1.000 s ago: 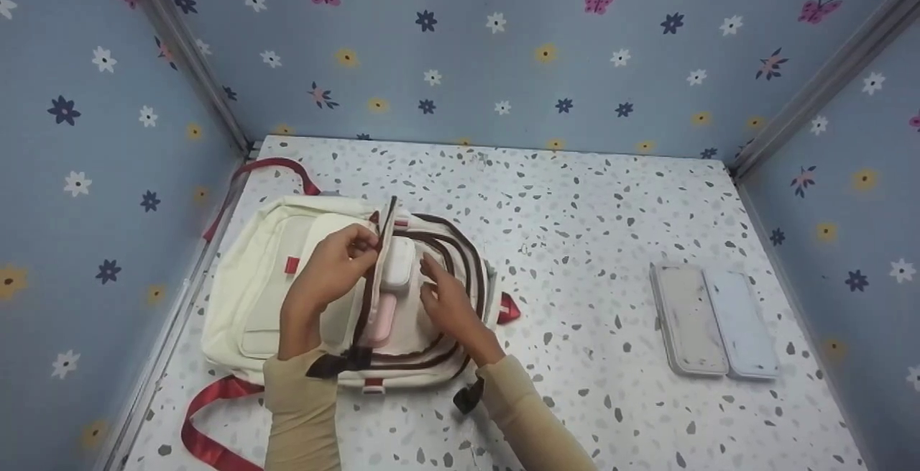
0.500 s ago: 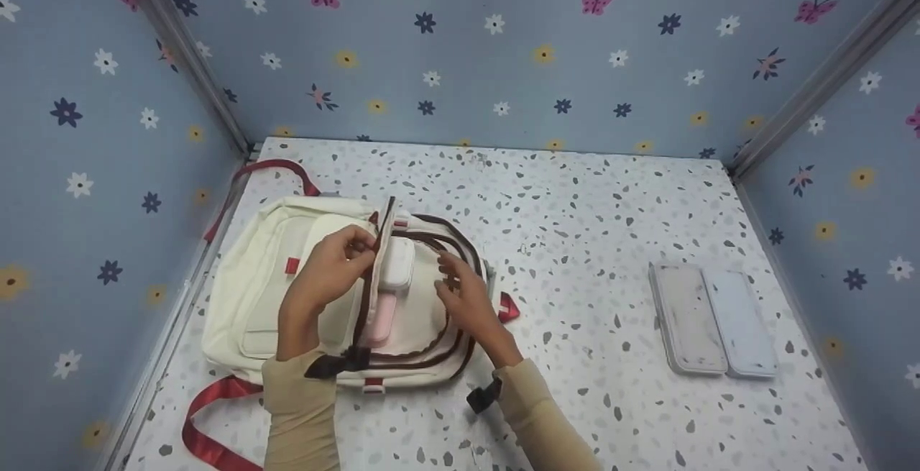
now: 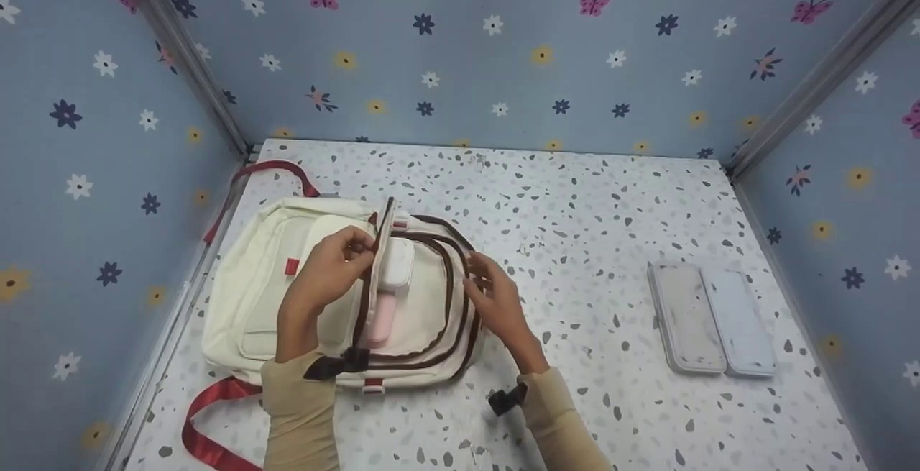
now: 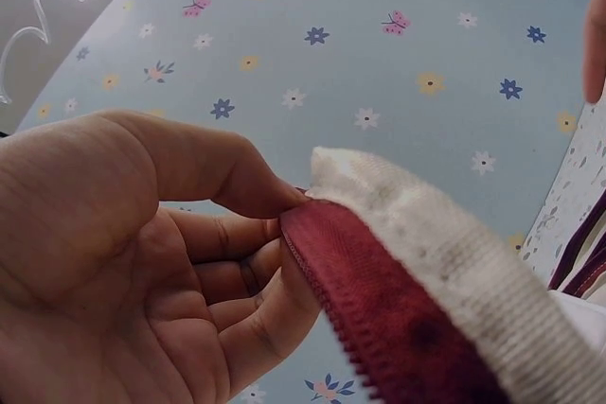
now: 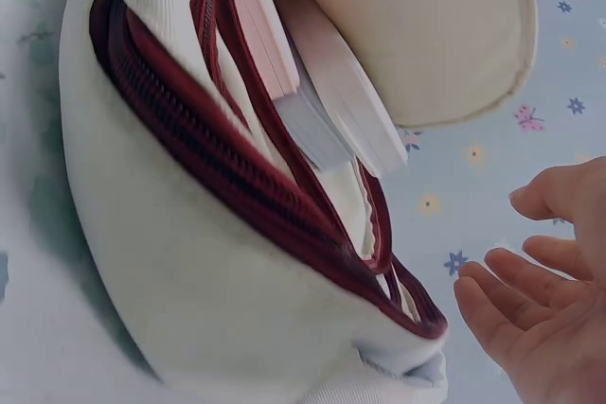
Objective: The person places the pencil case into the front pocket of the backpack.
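Note:
A cream backpack [image 3: 244, 291] with dark red zippers lies on its back on the speckled table. My left hand [image 3: 327, 270] pinches the top edge of its front pocket flap [image 4: 445, 262], at the dark red zipper tape [image 4: 379, 281], and holds the flap raised. Inside the opened pocket sit a white rounded case [image 3: 397, 262] and a pink case [image 3: 384, 320], each partly covered by the flap. At the bag's right end hovers my right hand [image 3: 499, 298], fingers loosely bent and nothing in them; the right wrist view shows it apart from the zipper [image 5: 199, 130].
Two flat, long cases, one greyish beige [image 3: 693, 320] and one pale blue [image 3: 740, 323], lie side by side on the right of the table [image 3: 575, 241]. Red straps [image 3: 215, 413] trail off the bag's left side. Patterned blue walls [image 3: 460, 47] enclose the table.
My right hand has drawn back to the right, from over the open pocket to the bag's outer end. The left hand keeps its pinch on the flap in the same place.

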Tool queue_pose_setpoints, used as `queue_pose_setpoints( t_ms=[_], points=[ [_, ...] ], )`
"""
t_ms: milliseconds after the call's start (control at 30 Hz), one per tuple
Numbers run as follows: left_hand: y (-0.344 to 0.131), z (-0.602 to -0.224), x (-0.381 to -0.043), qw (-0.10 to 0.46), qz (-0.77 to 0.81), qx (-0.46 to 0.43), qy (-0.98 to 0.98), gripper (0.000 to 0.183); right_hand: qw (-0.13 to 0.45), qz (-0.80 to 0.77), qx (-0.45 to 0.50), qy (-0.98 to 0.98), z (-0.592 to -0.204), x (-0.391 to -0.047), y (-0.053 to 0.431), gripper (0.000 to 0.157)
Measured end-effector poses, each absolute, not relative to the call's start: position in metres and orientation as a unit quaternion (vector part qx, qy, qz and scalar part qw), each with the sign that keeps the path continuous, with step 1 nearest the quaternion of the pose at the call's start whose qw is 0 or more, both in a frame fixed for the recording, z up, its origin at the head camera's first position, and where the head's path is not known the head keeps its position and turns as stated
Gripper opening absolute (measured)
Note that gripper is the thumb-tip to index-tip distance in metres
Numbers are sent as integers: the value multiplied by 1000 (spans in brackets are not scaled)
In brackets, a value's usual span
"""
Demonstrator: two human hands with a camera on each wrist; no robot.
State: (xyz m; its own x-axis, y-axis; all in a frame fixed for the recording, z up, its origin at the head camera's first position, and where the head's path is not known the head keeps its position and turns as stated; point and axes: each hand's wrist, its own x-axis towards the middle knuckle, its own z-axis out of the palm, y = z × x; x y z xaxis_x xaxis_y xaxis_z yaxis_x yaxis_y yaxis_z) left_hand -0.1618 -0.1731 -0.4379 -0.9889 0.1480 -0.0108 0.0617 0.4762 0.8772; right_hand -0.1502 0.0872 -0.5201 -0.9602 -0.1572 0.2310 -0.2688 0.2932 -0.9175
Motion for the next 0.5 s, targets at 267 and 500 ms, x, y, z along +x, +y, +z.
queue_pose_setpoints(
  t_ms=[267, 500],
  points=[
    [-175, -440, -161, 40, 508, 54, 859, 14, 70, 579, 126, -803, -521, -144, 102, 44],
    [-175, -438, -160, 37, 510, 50, 858, 14, 79, 573, 92, -811, -520, -139, 114, 45]
  ],
)
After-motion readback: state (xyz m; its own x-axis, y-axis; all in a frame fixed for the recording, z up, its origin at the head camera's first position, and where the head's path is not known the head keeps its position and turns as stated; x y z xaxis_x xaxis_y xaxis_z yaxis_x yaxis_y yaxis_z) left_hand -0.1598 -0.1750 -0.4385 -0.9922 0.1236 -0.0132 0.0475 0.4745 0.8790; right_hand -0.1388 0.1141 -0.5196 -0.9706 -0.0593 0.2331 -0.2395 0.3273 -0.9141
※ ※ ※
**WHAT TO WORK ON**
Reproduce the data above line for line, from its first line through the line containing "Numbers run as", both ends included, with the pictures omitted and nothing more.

**ANSWER AREA**
1.000 s ago: 
0.500 s ago: 
now: 
now: 
now: 
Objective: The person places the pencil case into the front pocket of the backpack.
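Note:
A cream backpack [image 3: 244, 291] with dark red zippers lies on its back on the speckled table. My left hand [image 3: 327, 270] pinches the top edge of its front pocket flap [image 4: 445, 262], at the dark red zipper tape [image 4: 379, 281], and holds the flap raised. Inside the opened pocket sit a white rounded case [image 3: 397, 262] and a pink case [image 3: 384, 320], each partly covered by the flap. At the bag's right end hovers my right hand [image 3: 499, 298], fingers loosely bent and nothing in them; the right wrist view shows it apart from the zipper [image 5: 199, 130].
Two flat, long cases, one greyish beige [image 3: 693, 320] and one pale blue [image 3: 740, 323], lie side by side on the right of the table [image 3: 575, 241]. Red straps [image 3: 215, 413] trail off the bag's left side. Patterned blue walls [image 3: 460, 47] enclose the table.
My right hand has drawn back to the right, from over the open pocket to the bag's outer end. The left hand keeps its pinch on the flap in the same place.
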
Tool queue_pose_setpoints, used as `queue_pose_setpoints( t_ms=[_], points=[ [_, ...] ], )`
"""
t_ms: milliseconds after the call's start (control at 30 Hz), one per tuple
Numbers run as follows: left_hand: y (-0.344 to 0.131), z (-0.602 to -0.224), x (-0.381 to -0.043), qw (-0.10 to 0.46), qz (-0.77 to 0.81), qx (-0.46 to 0.43), qy (-0.98 to 0.98), gripper (0.000 to 0.183); right_hand: qw (-0.13 to 0.45), qz (-0.80 to 0.77), qx (-0.45 to 0.50), qy (-0.98 to 0.98), z (-0.592 to -0.204), x (-0.391 to -0.047), y (-0.053 to 0.431), gripper (0.000 to 0.157)

The exercise requires nothing further.